Sweetman gave a weak smile. ‘It seems like an age since I first sat here and asked you to find my family,’ he said. ‘Please do go on, I miss my children so very much. Why they did not appear at Susan’s inquest and funeral, I don’t know. I fear, I very much fear, that if they are still alive they may be in some terrible situation, a prison or worse. I can understand that they might not want to see me, and there is nothing I can do about that, but that is no reason why they should have failed to pay their respects to their own mother. If you find them, please tell them that I shall always care for them, no matter what they may have done or the circumstances of their lives.’

‘I promise I shall,’ said Frances.

‘I think if you could make that your first concern,’ said Mr Curtis. ‘Now that my uncle is no longer suspected of murder the police will, I hope, be making their own enquiries into that terrible business. And the Inspector did tell me that he was worried that your involvement had placed you in some danger. I would not want to see any harm befall you.’

‘And as to the robbery,’ said Sweetman with a sigh, ‘even if you were to exonerate me, how would that give me back my lost years?’

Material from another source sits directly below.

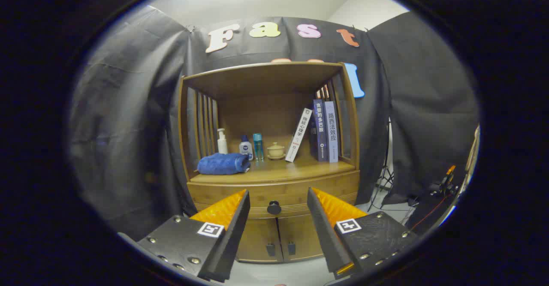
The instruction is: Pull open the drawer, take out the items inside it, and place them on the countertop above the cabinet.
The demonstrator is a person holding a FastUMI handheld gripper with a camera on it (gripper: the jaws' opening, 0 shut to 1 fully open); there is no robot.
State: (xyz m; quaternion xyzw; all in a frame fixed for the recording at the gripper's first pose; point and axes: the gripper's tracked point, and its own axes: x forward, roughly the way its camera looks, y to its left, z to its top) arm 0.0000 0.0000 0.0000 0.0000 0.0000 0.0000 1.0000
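I am holding my gripper (278, 200) spread apart, lining up on the drawer (274, 196); its small round knob (274, 208), stiff and probably slippery, is where I'm aiming to pinch

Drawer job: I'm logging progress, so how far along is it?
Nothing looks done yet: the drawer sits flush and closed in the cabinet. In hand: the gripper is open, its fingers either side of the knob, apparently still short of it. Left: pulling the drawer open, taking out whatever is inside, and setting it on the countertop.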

‘If Benjamin and Mary were to find that you were innocent after all, it might bring them back to you,’ said Frances. ‘You mentioned that Mr Whibley thought that Mr Minster might have been the robber. Did he have any evidence, or was this merely supposition?’

‘No, there was no evidence, or at least none that he mentioned to me. I think it was only because Minster seemed like the type to do such a thing. Whibley asked me if Minster had ever borrowed my keys and I said he hadn’t, and we both agreed that none of us three keyholders had ever let them out of our sight. Minster had never been to my house.’